Omit the pictures, then reproduce every remaining record exactly.

- - -

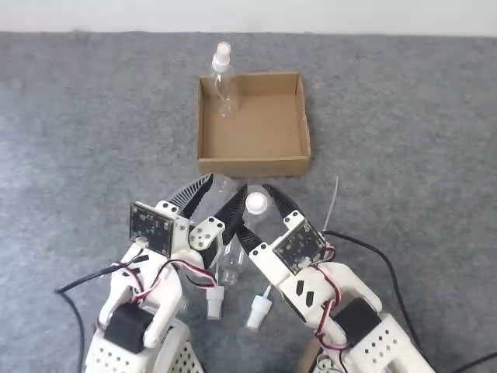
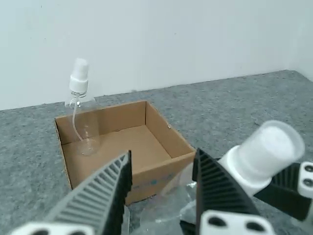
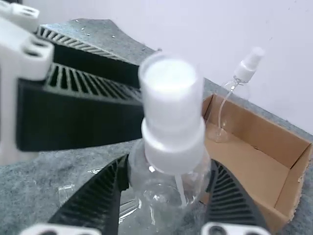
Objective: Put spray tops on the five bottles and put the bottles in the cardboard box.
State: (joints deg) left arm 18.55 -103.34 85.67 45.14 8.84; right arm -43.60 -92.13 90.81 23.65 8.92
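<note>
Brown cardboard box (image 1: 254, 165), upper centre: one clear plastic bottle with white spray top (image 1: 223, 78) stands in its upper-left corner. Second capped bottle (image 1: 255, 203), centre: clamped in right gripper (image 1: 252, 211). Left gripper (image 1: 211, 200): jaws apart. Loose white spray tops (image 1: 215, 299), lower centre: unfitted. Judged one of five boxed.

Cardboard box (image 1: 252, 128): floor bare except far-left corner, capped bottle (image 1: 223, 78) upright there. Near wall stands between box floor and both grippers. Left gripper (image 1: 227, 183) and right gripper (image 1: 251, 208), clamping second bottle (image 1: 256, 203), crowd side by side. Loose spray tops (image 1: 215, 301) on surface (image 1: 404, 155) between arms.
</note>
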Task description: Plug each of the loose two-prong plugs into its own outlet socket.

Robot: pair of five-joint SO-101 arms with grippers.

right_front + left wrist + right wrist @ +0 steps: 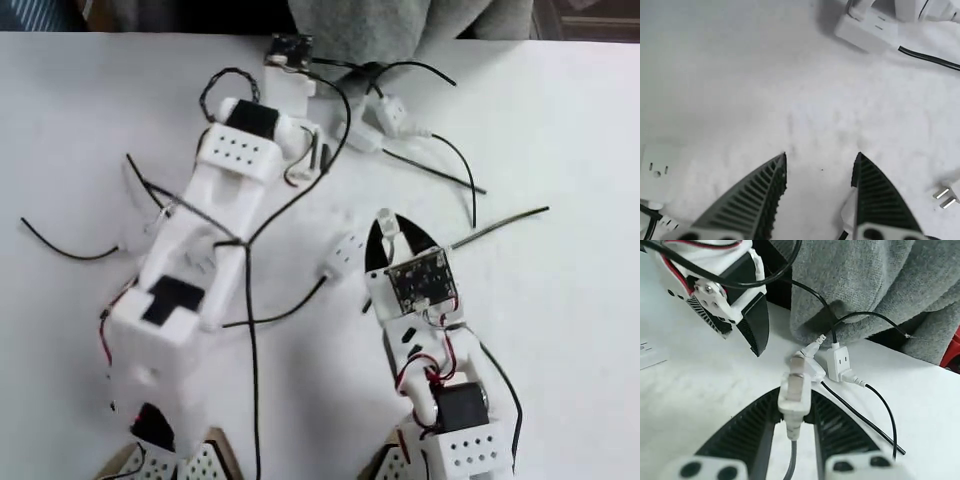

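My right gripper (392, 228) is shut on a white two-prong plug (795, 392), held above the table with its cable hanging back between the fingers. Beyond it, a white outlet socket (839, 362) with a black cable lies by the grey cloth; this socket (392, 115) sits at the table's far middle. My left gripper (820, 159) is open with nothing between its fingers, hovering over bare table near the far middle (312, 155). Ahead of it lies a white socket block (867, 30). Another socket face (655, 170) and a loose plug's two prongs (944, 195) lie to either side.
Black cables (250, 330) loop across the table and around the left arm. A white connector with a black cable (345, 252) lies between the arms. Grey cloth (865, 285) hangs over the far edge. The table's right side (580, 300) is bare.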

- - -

Expected answer:
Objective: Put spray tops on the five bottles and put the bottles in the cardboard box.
State: (joints deg) left arm 18.55 -103.34 85.67 45.14 8.84; right arm -43.60 -92.13 90.81 23.65 8.92
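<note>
Brown cardboard box (image 1: 254, 165), upper centre: one clear plastic bottle with white spray top (image 1: 223, 78) stands in its upper-left corner. Second capped bottle (image 1: 255, 203), centre: clamped in right gripper (image 1: 252, 211). Left gripper (image 1: 211, 200): jaws apart. Loose white spray tops (image 1: 215, 299), lower centre: unfitted. Judged one of five boxed.

Cardboard box (image 1: 252, 128): floor bare except far-left corner, capped bottle (image 1: 223, 78) upright there. Near wall stands between box floor and both grippers. Left gripper (image 1: 227, 183) and right gripper (image 1: 251, 208), clamping second bottle (image 1: 256, 203), crowd side by side. Loose spray tops (image 1: 215, 301) on surface (image 1: 404, 155) between arms.
</note>
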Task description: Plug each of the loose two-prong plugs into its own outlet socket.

Robot: pair of five-joint SO-101 arms with grippers.

right_front + left wrist + right wrist @ +0 steps: 

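My right gripper (392, 228) is shut on a white two-prong plug (795, 392), held above the table with its cable hanging back between the fingers. Beyond it, a white outlet socket (839, 362) with a black cable lies by the grey cloth; this socket (392, 115) sits at the table's far middle. My left gripper (820, 159) is open with nothing between its fingers, hovering over bare table near the far middle (312, 155). Ahead of it lies a white socket block (867, 30). Another socket face (655, 170) and a loose plug's two prongs (944, 195) lie to either side.
Black cables (250, 330) loop across the table and around the left arm. A white connector with a black cable (345, 252) lies between the arms. Grey cloth (865, 285) hangs over the far edge. The table's right side (580, 300) is bare.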

The response to this exercise has been given in full.